Berbeda dari biasanya, kali ini kami memilih untuk menginap di rumah. Kebetulan karena adik saya dan istrinya ada di luar kota, dan adik bungsu saya di Malang, maka kami bisa menempati satu dari dua kamar yang ada. Rumah yang nyaris rubuh ini adalah tempat saya dibesarkan. Dibandingkan tempat tinggal saya di Singapore saat ini, tentu rumah ini sangat jauh dari kesan layak tinggal. Namun saya sengaja menolak tawaran orang lain untuk menginap di tempat yang lebih nyaman, karena ingin anak saya mengerti bahwa papanya dibesarkan di rumah yang sangat sederhana. Saya rindu agar kelak dia tahu bahwa papanya dan keluarga besarnya dipelihara oleh Tuhan bukan dengan harta yang banyak dan rumah yang mewah, namun semata-mata oleh kasih setia Tuhan.
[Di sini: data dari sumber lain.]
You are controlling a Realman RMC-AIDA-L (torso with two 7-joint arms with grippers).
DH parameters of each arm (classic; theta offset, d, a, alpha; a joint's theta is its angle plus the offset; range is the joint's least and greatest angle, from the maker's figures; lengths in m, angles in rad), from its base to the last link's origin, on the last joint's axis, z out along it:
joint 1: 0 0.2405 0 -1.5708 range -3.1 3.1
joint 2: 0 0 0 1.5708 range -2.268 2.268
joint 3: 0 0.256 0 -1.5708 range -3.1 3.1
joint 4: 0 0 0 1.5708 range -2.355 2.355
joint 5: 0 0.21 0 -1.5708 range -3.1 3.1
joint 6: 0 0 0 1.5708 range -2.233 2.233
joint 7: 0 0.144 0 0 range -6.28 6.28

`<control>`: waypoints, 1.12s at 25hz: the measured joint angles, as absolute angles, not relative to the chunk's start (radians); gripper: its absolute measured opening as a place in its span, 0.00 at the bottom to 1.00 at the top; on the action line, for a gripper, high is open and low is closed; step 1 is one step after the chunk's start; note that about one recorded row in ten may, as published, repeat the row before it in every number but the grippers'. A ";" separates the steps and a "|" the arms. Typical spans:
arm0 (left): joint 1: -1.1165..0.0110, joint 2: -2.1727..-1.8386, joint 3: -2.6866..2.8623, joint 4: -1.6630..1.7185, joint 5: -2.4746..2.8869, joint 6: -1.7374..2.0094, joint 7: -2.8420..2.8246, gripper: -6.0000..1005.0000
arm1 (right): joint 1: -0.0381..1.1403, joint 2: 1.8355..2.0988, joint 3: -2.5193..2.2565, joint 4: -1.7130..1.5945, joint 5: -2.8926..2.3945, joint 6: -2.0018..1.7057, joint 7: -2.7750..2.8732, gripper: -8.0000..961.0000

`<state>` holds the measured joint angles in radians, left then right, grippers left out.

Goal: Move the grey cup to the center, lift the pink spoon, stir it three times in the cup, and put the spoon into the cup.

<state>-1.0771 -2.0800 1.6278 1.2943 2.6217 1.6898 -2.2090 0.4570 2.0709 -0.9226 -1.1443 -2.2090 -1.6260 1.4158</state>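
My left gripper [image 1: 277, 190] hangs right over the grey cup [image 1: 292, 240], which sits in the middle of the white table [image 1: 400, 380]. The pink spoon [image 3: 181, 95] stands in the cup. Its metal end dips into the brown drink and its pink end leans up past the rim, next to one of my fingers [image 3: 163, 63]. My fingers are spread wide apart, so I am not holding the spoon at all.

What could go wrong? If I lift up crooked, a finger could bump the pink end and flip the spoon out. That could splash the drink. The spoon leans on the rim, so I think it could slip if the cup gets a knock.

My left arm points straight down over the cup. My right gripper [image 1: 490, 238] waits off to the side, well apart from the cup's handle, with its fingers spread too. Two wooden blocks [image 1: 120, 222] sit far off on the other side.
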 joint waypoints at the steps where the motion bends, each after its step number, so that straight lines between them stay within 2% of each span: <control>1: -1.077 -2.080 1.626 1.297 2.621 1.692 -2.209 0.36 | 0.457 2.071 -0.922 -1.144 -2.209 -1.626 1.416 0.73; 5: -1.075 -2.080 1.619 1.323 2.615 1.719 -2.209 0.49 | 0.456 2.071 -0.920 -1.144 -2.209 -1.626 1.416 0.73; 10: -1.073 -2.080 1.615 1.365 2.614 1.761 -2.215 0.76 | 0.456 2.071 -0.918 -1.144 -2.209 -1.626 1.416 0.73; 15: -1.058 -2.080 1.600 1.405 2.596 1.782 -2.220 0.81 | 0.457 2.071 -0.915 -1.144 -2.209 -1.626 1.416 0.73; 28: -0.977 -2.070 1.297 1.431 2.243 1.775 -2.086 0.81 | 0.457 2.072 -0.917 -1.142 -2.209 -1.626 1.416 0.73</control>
Saya ingin dia tahu bahwa kehadiran Tuhan tidak identik dengan kenyamanan. Kehadiran Tuhan pun bisa dirasakan meski kondisi tidak ideal. Ini berkat kedua.
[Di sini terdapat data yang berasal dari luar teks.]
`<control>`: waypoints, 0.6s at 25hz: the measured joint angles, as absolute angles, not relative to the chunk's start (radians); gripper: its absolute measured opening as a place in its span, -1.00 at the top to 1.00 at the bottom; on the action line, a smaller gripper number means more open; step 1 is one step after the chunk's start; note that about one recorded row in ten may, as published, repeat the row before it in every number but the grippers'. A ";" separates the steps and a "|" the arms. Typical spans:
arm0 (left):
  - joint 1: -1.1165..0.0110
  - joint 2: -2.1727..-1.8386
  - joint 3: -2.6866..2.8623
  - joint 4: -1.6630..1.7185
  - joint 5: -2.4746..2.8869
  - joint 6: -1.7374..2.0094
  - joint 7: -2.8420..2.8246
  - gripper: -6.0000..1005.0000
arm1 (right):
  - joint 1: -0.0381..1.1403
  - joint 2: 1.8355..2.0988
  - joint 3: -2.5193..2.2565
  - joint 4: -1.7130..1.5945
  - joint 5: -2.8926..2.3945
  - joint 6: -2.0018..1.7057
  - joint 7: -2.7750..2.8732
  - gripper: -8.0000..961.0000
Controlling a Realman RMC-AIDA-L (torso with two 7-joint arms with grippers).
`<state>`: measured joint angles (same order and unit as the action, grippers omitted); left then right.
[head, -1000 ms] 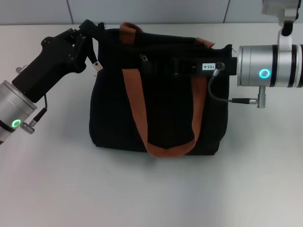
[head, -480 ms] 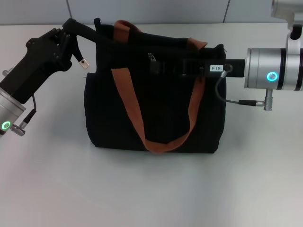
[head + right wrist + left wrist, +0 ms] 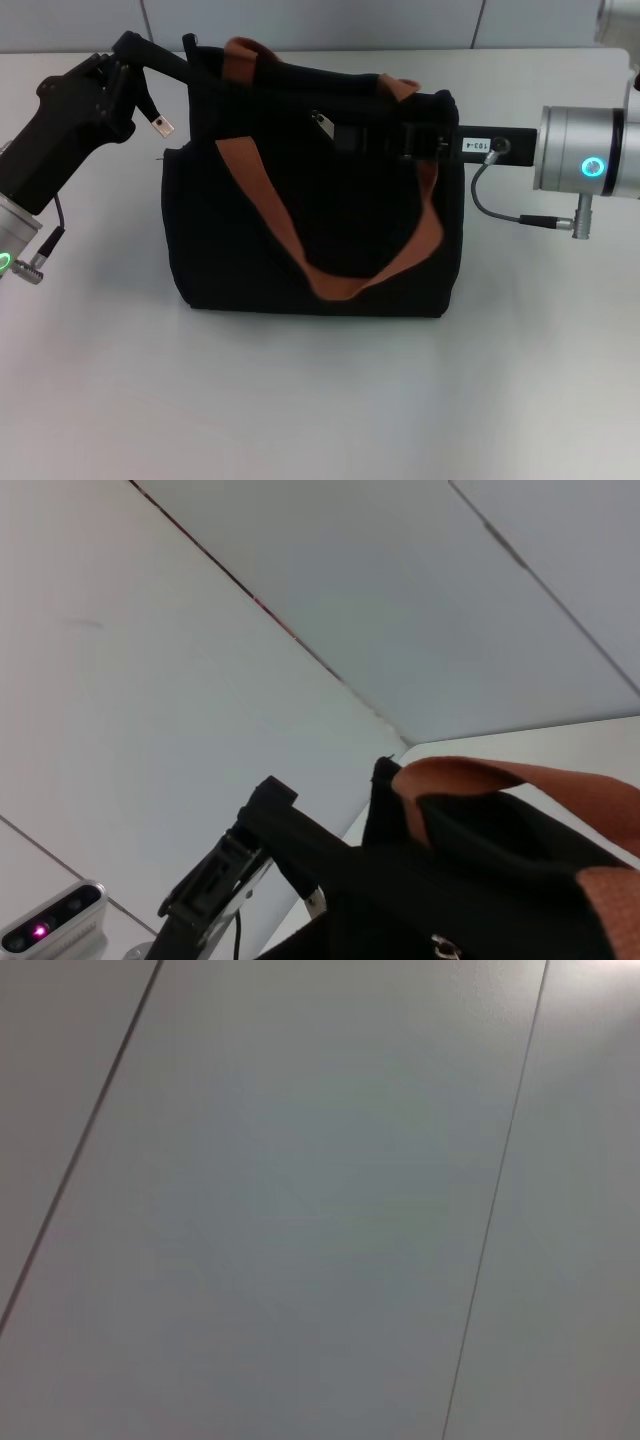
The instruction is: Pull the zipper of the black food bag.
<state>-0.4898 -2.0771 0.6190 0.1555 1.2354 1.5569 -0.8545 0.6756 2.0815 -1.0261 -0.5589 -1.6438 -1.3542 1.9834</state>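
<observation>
Black fingers of the right gripper [image 3: 352, 140] vanish against the black food bag [image 3: 310, 225]; its grip beside the zipper [image 3: 322, 122] is unreadable. Left gripper [image 3: 190, 62] pinches the bag's corner.

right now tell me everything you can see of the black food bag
The black food bag is a boxy black fabric tote standing upright on the white table. Two rust-orange webbing handles hang over it. A small silver zipper sits on its top. The left gripper meets its upper left corner; the right gripper lies along its top.
</observation>
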 joint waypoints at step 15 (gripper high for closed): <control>-0.488 -2.077 0.609 0.154 1.230 1.559 -0.856 0.94 | 0.644 2.081 -1.012 -0.578 -1.585 -1.402 1.901 0.98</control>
<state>-0.4877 -2.0774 0.6093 0.1545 1.2303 1.5591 -0.8562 0.6443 2.0813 -1.0124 -0.5779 -1.5847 -1.4021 1.9009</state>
Kali ini, kami pun menyempatkan waktu untuk mampir ke kuburan papa saya. Anak saya terus bertanya kita mau kemana, dan cukup sulit menjelaskan kepada dia tentang figur papa saya, karena secara fisik memang dia tidak pernah bertemu dengan kakeknya. Butuh waktu untuk berhasil menemukan posisi kuburannya, karena tingginya rerumputan dan banyaknya kuburan baru bertambah. Saya tidak tahu bagaimana perasaan mama saya waktu itu. Perasaan saya sendiri campur-aduk. Ingin rasanya melihat papa saya masih hidup, menemani mama saya, menggendong cucu, dll. Tapi di sisi lain, saya pun turut senang karena dia sudah melepaskan semua jerih payah di dunia, dan berbahagia bersama pemilik hidupnya. Saya kembali menyimpulkan bahwa waktu dan rencana Tuhan adalah yang terbaik, meski tidak selalu bisa dipahami. Maka walau berada di kuburan, berhadapan dengan fakta kematian, kami tidak kehilangan rasa syukur kepada Tuhan yang tidak pernah salah mengatur kehidupan ini. Ini berkat ketiga.
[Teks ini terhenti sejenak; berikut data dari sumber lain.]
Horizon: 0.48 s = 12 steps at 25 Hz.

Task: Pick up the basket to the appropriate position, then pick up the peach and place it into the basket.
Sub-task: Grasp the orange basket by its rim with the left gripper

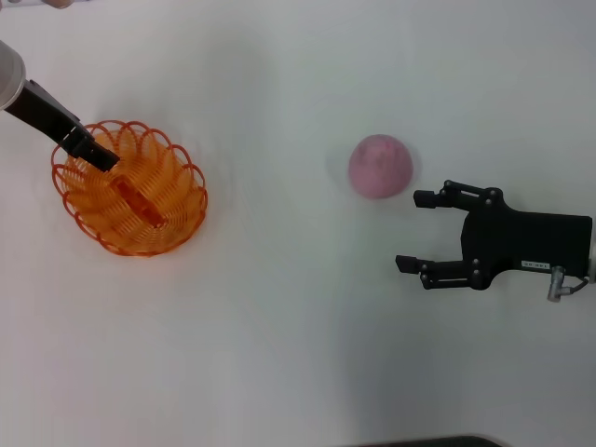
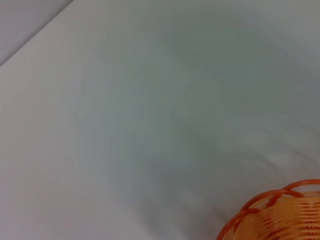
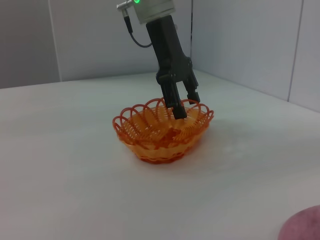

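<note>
Head view: white table (image 1: pixel 298 354) carries two things, well apart. The basket (image 1: pixel 130 191) sits on the robot's left side, orange looped strands, scalloped rim, resting flat on its base. The left hand (image 1: pixel 98 154) reaches in from the upper left corner and has its tips at the basket's far-left rim. Right wrist view shows this more clearly: the left hand (image 3: pixel 182 102) comes down steeply from above, one finger inside the rim and one outside it, the two close together with the wire wall between them; whether they truly pinch the strands or only straddle them cannot be told. Basket (image 3: pixel 162 132) looks level on the table there, not lifted. Left wrist view catches only a corner of the basket rim (image 2: pixel 280 212) against bare table. The peach (image 1: pixel 380 166), dull pink and round, lies on the right half of the table. The right hand (image 1: pixel 417 231) is just beside it, low and lying sideways, fingers spread wide apart and holding nothing, upper fingertip near the peach without touching it.
</note>
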Each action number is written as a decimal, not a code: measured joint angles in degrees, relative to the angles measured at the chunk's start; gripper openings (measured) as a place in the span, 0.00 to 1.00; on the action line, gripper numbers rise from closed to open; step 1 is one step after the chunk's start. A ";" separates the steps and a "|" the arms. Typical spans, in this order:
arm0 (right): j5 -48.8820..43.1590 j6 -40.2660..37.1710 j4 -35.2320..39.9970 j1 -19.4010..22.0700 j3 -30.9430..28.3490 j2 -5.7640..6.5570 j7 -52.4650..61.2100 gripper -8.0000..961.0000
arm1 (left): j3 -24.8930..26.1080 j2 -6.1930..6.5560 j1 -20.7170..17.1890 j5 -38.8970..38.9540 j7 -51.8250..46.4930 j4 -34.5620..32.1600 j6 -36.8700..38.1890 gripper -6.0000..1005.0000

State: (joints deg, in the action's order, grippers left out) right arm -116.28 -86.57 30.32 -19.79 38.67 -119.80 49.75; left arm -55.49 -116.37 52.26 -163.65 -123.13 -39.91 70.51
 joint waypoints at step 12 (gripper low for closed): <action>0.00 0.00 0.35 -0.07 0.00 0.00 0.60 0.97 | -1.71 -0.04 -0.05 0.01 -1.49 -0.16 0.05 0.77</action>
State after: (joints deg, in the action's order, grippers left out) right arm -116.28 -86.57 30.67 -19.87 38.67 -119.79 50.34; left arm -57.21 -116.40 52.20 -163.65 -124.62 -40.07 70.56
Kemarin siang kami terbang meninggalkan Balikpapan untuk menuju Jakarta, dan siang ini ke Singapore. Maka usailah masa cuti terpanjang saya selama dua tahun terakhir ini. Saya bersyukur karena bisa kembali menelusuri jalan-jalan yang pernah saya lalui selama 10 tahun terakhir. Rupanya saya tidak pernah sendirian berjalan. Ada Tuhan mengiring langkah kaki saya, bahkan menggendong saya tatkala kaki saya sudah tidak kuat melangkah. Bagaimana perjalanan hidup saya di tahun-tahun mendatang, saya sungguh tidak tahu. Namun 10 tahun terakhir lebih dari cukup untuk membuktikan kesetiaan Tuhan kepada saya. Terpujilah Tuhan!